### [YOUR ASSIGNMENT]
An exact restatement of the entire listing is needed, excluding all images.

### [GIVEN DATA]
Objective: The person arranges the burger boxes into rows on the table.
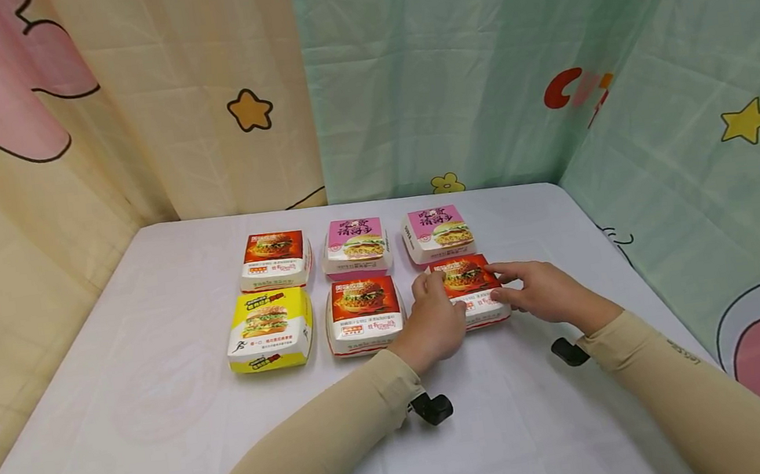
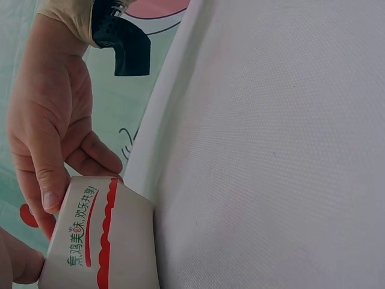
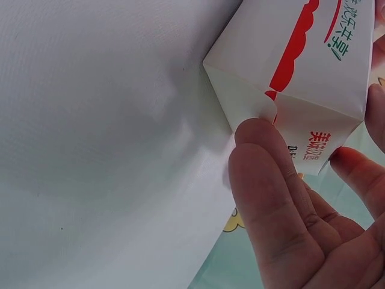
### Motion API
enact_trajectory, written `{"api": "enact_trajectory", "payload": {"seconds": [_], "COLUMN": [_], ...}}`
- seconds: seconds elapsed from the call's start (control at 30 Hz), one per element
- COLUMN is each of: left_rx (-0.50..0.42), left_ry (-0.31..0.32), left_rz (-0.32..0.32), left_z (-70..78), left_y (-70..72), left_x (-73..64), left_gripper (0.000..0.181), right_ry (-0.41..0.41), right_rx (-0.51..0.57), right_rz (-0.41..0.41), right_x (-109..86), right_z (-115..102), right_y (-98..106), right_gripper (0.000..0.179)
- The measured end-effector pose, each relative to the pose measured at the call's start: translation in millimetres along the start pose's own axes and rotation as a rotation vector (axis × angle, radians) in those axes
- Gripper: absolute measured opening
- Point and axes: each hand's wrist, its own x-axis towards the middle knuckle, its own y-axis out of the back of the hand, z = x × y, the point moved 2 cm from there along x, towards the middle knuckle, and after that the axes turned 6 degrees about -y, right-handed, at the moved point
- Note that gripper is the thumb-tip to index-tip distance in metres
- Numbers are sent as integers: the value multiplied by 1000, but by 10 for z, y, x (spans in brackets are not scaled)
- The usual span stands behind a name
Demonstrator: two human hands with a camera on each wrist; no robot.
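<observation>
Both hands are at a red-and-white burger box (image 1: 468, 280) in the front right of the group. My left hand (image 1: 436, 323) grips its left side, and its thumb (image 2: 24, 260) shows at the box edge in the left wrist view. On the opposite side my right hand (image 1: 545, 292) holds the box with thumb and fingers. In the right wrist view, the right fingers (image 3: 264, 192) lie along the white side wall, close over the table. Another red-and-white burger box (image 1: 364, 310) stands just left of the left hand.
A yellow burger box (image 1: 269, 329) stands front left. Behind are a red-and-white box (image 1: 274, 259) and two pink ones, a middle box (image 1: 356, 246) and a right box (image 1: 439, 232). Patterned curtains (image 1: 444, 63) border the white table (image 1: 162, 430).
</observation>
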Motion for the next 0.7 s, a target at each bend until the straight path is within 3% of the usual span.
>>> {"api": "enact_trajectory", "payload": {"seconds": [0.47, 0.7], "left_rx": [-14, 1], "left_ry": [8, -36], "left_rz": [7, 12], "left_z": [-29, 19], "left_y": [-15, 39], "left_x": [19, -22], "left_gripper": [66, 69], "right_ry": [-2, 23], "right_rx": [-1, -47], "right_rz": [-4, 57], "right_x": [3, -20], "right_z": [-5, 11], "right_y": [0, 76], "right_gripper": [69, 65]}}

### [RESPONSE TO THIS EXERCISE]
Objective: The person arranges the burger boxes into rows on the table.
### Motion API
enact_trajectory, written `{"api": "enact_trajectory", "payload": {"seconds": [_], "COLUMN": [_], ...}}`
- seconds: seconds elapsed from the call's start (control at 30 Hz), one per element
- COLUMN is each of: left_rx (-0.50..0.42), left_ry (-0.31..0.32), left_rz (-0.32..0.32), left_z (-70..78), left_y (-70..72), left_x (-73..64), left_gripper (0.000..0.181), right_ry (-0.41..0.41), right_rx (-0.51..0.57), right_rz (-0.41..0.41), right_x (-109..86), right_z (-115..102), right_y (-98..106), right_gripper (0.000..0.179)
- The measured end-effector pose, each relative to the pose measured at the call's start: translation in millimetres along the start pose's own axes and rotation as a rotation vector (axis × angle, radians) in those axes
- Gripper: absolute measured opening
- Point and axes: each hand's wrist, its own x-axis towards the middle knuckle, its own y-axis out of the back of the hand, z = x × y, the point moved 2 cm from there along x, towards the middle knuckle, and after that the axes turned 6 degrees about -y, right-handed, at the moved point
- Note that gripper is the thumb-tip to index-tip distance in metres
- Numbers are sent as integers: the value multiplied by 1000, but by 10 for z, y, x (spans in brackets are not scaled)
- The usual span stands behind a name
Demonstrator: two human hands with a camera on each wrist; no robot.
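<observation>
Both hands are at a red-and-white burger box (image 1: 468, 280) in the front right of the group. My left hand (image 1: 436, 323) grips its left side, and its thumb (image 2: 24, 260) shows at the box edge in the left wrist view. On the opposite side my right hand (image 1: 545, 292) holds the box with thumb and fingers. In the right wrist view, the right fingers (image 3: 264, 192) lie along the white side wall, close over the table. Another red-and-white burger box (image 1: 364, 310) stands just left of the left hand.
A yellow burger box (image 1: 269, 329) stands front left. Behind are a red-and-white box (image 1: 274, 259) and two pink ones, a middle box (image 1: 356, 246) and a right box (image 1: 439, 232). Patterned curtains (image 1: 444, 63) border the white table (image 1: 162, 430).
</observation>
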Motion for the next 0.7 s, a target at each bend until the straight path is within 3% of the usual span.
>>> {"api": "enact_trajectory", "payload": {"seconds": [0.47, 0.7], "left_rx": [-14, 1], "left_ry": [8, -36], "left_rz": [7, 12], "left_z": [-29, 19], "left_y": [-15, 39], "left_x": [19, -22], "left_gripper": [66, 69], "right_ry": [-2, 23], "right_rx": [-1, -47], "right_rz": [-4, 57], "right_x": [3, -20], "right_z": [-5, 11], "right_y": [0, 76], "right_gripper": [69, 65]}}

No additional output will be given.